Desbravar o país e futuramente o exterior não será uma tarefa fácil. Os problemas apareceram logo no início da viagem e serviram como uma provação para a moça. No segundo dia de jornada, por exemplo, o Fusca pegou fogo no motor após dar a partida em um posto de gasolina na divisa do estado do Rio.

“Foi desesperador, peguei a Stella e saí gritando. Aí vieram três pessoas com extintores, mas não pensei em desistir”, conta.

O apoio dos seguidores da rede social, ainda que em número reduzido, somado aos cortes de cabelo ao longo de uma semana, fizeram com que ela conseguisse pagar o reparo mecânico, orçado em R$ 2.000, quando tinha apenas R$ 400 no bolso.

Alguns dias depois, duas rodas quebraram, mas ela já está providenciando um meio de resolver isso. “Eu sabia que não seria tranquilo”, diz.

Além desses problemas, Sauer também teve de lidar com pessoas que não viram com bons olhos seu ganha-pão. Em uma ocasião, quando estava cuidando da estética de caminhoneiros no estacionamento de um posto de combustível, ouviu de um frentista que o dono não a queria cortando cabelo ali; algo que a deixou chateada.

Comentários machistas são raros, mas ela se recorda de uma situação em que um cliente comentou com o gerente da barbearia: “Não dava nada por ela, por ser mulher, mas ela corta bem a beça”. Isso não a intimidou. “Nas cidades menores as pessoas ainda acham estranho uma barbeira, mas são mais opiniões positivas, por ser mulher, lésbica e em um Fusca.”

EM DIREÇÃO AO ALASCA

Um dos questionamentos mais comuns desde que iniciou o percurso tem sido a respeito de seu itinerário: a rota pan-americana. “Ela começa em Ushuaia (Argentina) no extremo sul e termina no Alasca, sendo a maior do mundo”. Em seguida ela explica: “São mais de 30 mil km e 14 países. E é espetacular passar por tantos lugares”.

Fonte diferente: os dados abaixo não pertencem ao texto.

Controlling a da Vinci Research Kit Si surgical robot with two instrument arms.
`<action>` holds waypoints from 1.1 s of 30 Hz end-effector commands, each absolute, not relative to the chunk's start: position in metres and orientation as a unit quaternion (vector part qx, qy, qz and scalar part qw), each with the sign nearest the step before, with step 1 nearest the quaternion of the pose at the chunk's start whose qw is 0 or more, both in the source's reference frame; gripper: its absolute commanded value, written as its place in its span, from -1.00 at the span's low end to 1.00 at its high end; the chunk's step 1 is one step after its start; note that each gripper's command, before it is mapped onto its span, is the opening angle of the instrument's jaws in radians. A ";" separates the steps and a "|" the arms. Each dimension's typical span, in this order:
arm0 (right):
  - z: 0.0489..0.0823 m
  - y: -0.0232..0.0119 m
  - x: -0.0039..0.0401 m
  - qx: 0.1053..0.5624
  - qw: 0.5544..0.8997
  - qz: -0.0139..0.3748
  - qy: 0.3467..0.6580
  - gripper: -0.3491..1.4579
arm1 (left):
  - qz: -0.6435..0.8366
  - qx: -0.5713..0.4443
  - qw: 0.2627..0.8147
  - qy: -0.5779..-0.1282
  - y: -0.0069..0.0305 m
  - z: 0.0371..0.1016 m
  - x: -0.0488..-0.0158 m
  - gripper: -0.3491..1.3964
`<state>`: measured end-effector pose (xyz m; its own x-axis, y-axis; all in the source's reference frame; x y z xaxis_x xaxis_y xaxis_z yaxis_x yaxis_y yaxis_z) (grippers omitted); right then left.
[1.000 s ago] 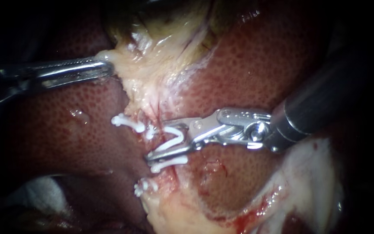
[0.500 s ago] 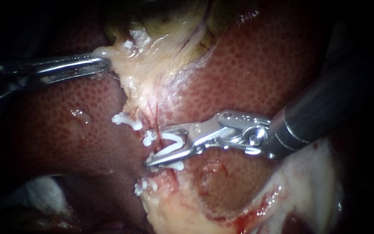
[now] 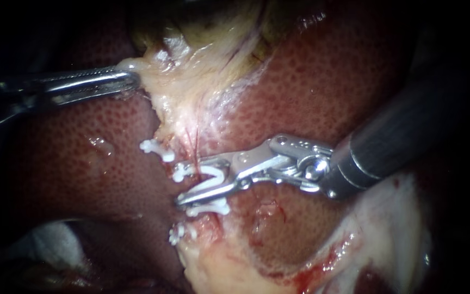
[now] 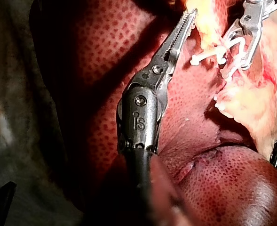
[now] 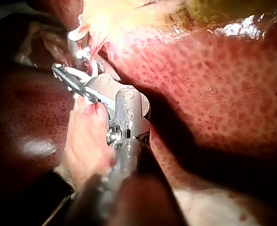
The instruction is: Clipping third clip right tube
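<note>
R pincer grips clip — wet mottled liver, dark edges.

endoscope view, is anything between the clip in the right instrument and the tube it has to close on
Nothing visible stands between them. The open clip held in the right instrument already straddles the tube, in the gap between the upper clip and the lower clip on it.
</note>
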<state>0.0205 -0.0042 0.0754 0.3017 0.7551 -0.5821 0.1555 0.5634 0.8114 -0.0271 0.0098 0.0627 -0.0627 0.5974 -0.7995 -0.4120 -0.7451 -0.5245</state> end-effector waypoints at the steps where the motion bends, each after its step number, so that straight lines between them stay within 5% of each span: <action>1: 0.0753 -0.0041 0.0206 0.414 0.691 0.217 0.552 -0.12 | 0.725 -0.589 0.348 -0.079 0.0099 0.0627 -0.0271 -1.00; 17: 0.0748 -0.0033 0.0205 0.420 0.687 0.229 0.547 -0.23 | 0.725 -0.590 0.348 -0.079 0.0098 0.0628 -0.0270 -1.00; 33: 0.0749 -0.0032 0.0204 0.427 0.683 0.240 0.542 -0.77 | 0.725 -0.590 0.348 -0.078 0.0098 0.0628 -0.0270 -1.00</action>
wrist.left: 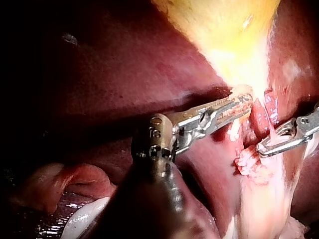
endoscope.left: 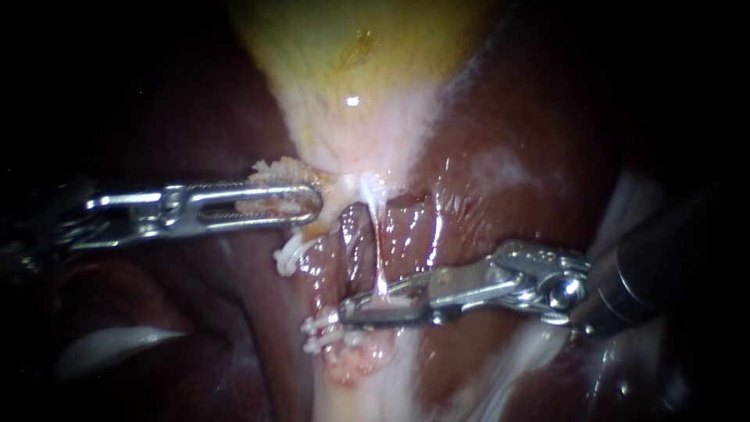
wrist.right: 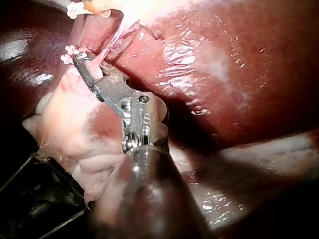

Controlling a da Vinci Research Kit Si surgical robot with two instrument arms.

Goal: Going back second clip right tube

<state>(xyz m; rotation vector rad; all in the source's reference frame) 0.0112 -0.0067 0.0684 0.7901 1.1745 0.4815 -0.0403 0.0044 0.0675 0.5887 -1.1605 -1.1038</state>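
Endoscope view: right instrument [endoscope.left: 348, 312] against tube [endoscope.left: 380, 258], just beside clips [endoscope.left: 316, 330].

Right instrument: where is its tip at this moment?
In the endoscope view the right instrument reaches in from the right, its tip at the thin pale tube, just above the lower white clips and below the left instrument.

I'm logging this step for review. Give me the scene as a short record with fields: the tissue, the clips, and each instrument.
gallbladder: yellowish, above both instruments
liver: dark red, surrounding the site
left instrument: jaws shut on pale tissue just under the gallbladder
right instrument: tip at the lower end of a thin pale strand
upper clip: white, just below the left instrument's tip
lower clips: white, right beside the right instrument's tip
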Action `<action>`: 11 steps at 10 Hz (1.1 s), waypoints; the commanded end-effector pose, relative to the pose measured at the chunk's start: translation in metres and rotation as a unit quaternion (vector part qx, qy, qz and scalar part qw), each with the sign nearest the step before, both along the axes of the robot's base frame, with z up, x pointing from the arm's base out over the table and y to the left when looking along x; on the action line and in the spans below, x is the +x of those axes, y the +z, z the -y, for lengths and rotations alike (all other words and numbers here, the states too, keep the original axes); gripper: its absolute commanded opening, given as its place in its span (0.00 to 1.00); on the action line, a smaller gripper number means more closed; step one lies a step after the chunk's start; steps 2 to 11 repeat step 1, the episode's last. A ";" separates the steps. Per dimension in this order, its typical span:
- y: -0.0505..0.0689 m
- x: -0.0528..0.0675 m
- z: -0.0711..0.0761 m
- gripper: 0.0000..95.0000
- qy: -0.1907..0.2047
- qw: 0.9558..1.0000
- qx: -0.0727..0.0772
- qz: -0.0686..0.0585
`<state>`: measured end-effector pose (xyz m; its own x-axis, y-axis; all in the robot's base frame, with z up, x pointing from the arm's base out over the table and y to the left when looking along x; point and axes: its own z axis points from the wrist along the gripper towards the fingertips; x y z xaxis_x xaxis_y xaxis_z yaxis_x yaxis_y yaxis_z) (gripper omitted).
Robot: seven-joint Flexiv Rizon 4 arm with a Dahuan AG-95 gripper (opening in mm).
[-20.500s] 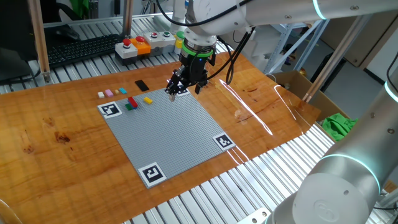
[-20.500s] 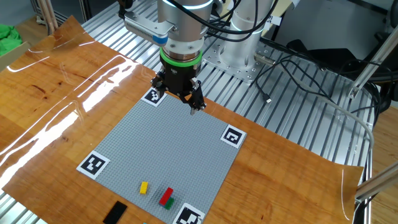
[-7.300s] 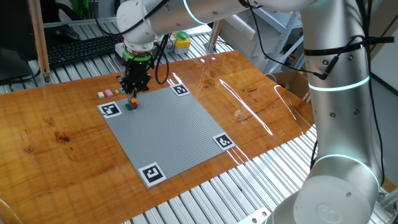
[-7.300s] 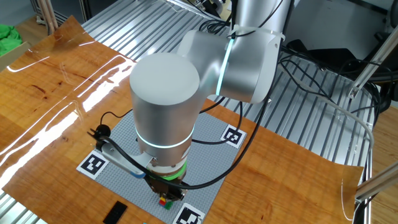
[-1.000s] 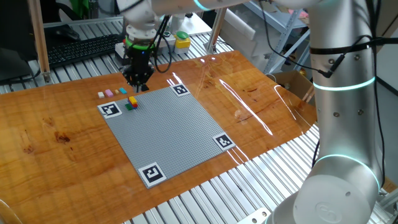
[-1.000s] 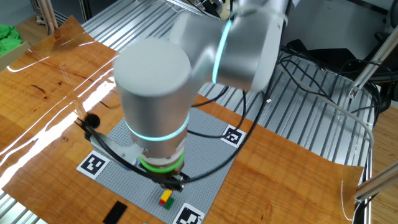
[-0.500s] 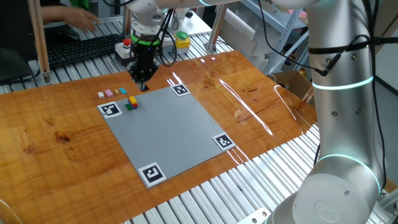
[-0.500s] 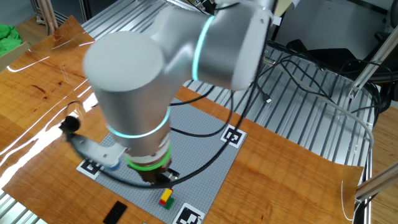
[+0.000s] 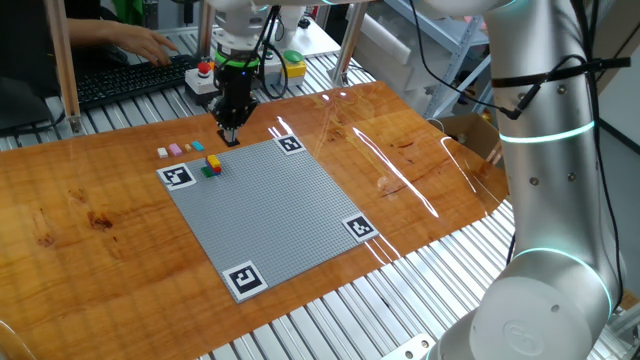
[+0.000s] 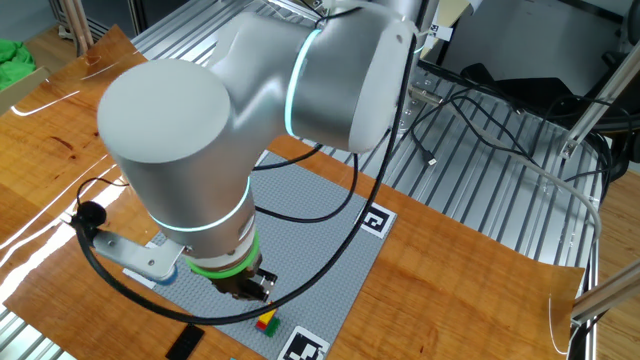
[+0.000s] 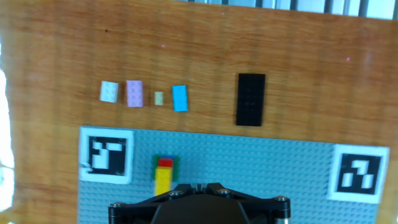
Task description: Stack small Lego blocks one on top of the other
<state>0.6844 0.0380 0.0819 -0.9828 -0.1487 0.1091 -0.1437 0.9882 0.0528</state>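
A small stack of Lego blocks [image 9: 211, 166], yellow and red on green, stands on the grey baseplate [image 9: 270, 215] near its marker-tag corner. It also shows in the other fixed view [image 10: 267, 322] and in the hand view [image 11: 164, 174]. Loose blocks lie in a row on the wood beyond the plate: white [image 11: 109, 91], pink [image 11: 134, 93], a tiny pale yellow one [image 11: 159, 98] and blue [image 11: 180, 98]. My gripper [image 9: 231, 136] hangs above the plate's far edge, to the right of the stack, apart from it. Its jaws stand together at the hand view's bottom edge [image 11: 198, 186], holding nothing.
A flat black brick [image 11: 250, 99] lies on the wood right of the row. Marker tags [image 11: 106, 155] [image 11: 358, 173] sit at the plate's corners. A button box [image 9: 225, 72] and a person's hand [image 9: 150, 45] are behind the table. The arm's big joint [image 10: 200, 170] hides much of the plate.
My gripper has lifted and drifted right and away from the stack, toward the table's back. The stack stays put. A person's hand has come in at the keyboard.
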 end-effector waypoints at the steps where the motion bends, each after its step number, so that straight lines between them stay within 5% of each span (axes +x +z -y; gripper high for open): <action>1: 0.001 0.000 0.001 0.00 0.010 1.000 -0.004 -0.001; 11: 0.001 0.000 0.001 0.00 0.010 1.000 -0.004 -0.001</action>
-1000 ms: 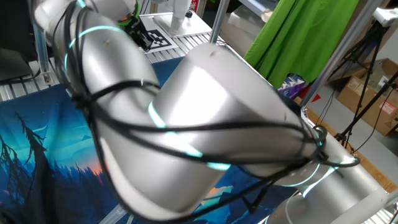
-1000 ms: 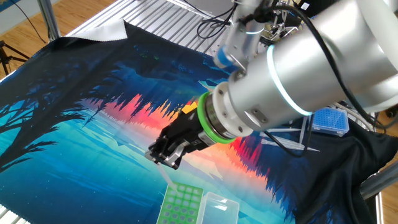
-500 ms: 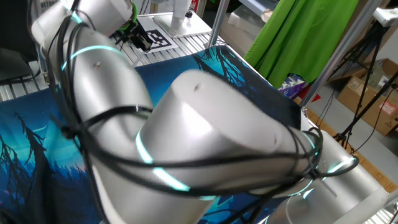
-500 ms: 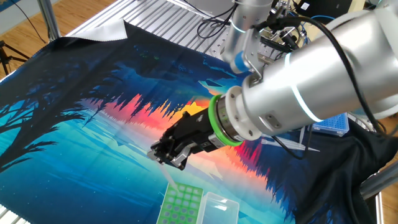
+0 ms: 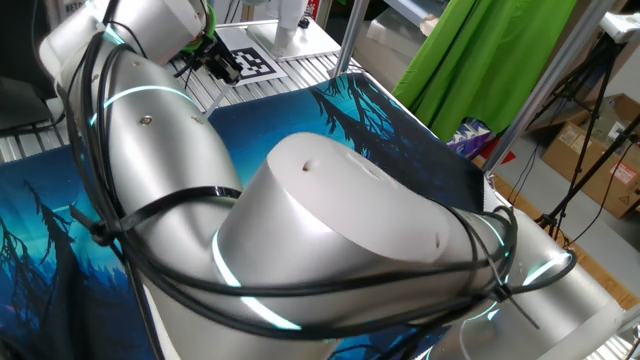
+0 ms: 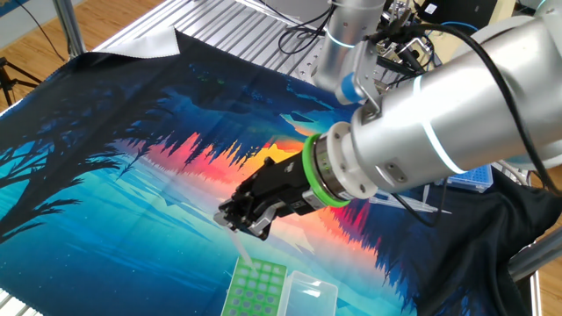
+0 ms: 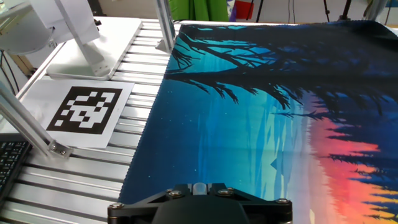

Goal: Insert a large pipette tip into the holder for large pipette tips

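In the other fixed view my gripper (image 6: 239, 220) is shut on the large pipette tip (image 6: 243, 249), a thin whitish cone pointing down from the jaws. Its point hangs just above the far left corner of the holder (image 6: 255, 288), a small box with a bright green perforated top near the mat's front edge. The holder's clear lid (image 6: 311, 295) lies open to its right. In the hand view the tip's wide whitish end (image 7: 198, 188) shows between the black jaw parts at the bottom edge; the holder is out of sight there. In the one fixed view my arm hides both.
A blue tip box (image 6: 465, 171) stands at the right behind my arm. The printed mat (image 6: 132, 167) covers the table. A black-and-white tag (image 7: 84, 107) and a white stand (image 7: 74, 43) sit on the ribbed metal top beyond the mat's edge.
My gripper has moved a little to the right and down with the tip, closer to the green holder. The arm's big links have swung in the one fixed view.
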`<state>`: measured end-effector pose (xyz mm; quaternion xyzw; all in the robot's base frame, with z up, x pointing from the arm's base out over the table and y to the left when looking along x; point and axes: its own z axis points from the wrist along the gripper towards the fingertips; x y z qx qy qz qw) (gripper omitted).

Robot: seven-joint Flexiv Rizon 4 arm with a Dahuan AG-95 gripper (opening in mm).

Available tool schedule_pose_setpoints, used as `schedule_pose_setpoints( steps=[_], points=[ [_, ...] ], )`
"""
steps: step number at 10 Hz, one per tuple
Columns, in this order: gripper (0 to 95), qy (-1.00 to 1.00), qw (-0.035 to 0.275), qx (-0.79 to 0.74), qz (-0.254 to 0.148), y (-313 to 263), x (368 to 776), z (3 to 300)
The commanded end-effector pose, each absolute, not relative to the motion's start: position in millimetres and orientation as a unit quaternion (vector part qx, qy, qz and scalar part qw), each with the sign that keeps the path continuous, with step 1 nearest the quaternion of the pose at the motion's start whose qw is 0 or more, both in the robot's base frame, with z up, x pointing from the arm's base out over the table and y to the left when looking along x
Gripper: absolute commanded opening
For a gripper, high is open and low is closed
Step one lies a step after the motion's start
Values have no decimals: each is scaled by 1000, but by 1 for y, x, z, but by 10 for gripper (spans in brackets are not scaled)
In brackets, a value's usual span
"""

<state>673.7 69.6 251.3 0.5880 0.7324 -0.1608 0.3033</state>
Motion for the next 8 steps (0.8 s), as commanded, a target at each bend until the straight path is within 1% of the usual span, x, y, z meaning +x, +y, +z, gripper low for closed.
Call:
schedule_pose_setpoints(
  steps=[1, 6, 8],
  points=[
    [0, 731, 305, 590, -161, 72, 671, 250],
    [0, 726, 315, 587, -171, 77, 665, 249],
    [0, 723, 325, 582, -182, 81, 662, 251]
  ],
)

O projeto é ambicioso, custoso e longo, mas a carioca não tem pressa. A vivência andarilha tem servido também como um autoconhecimento para a viajante, segundo ela.

“Na estrada, as suas percepções são diferentes, porque cada decisão influencia o próximo dia. Tudo é intenso, escolher entre ir ou ficar, para aonde ir, em quem confiar”. De Goiás, ela seguirá para Tocantins, Maranhão.

Sauer decidiu seguir um caminho oposto da maioria dos viajantes que topam o desafio de viver na estrada. Em vez de motor-homes que reproduzem uma casa, ela escolheu um automóvel pequeno e antigo para uma rota extensa.

Ainda assim, as pessoas que vão cruzando o seu caminho tem tornado essa aventura menos solitária. “O Fusca e a Stella me ajudam a fazer amizades. E m qualquer lugar que vá às pessoas tem uma memória afetiva com o carro”.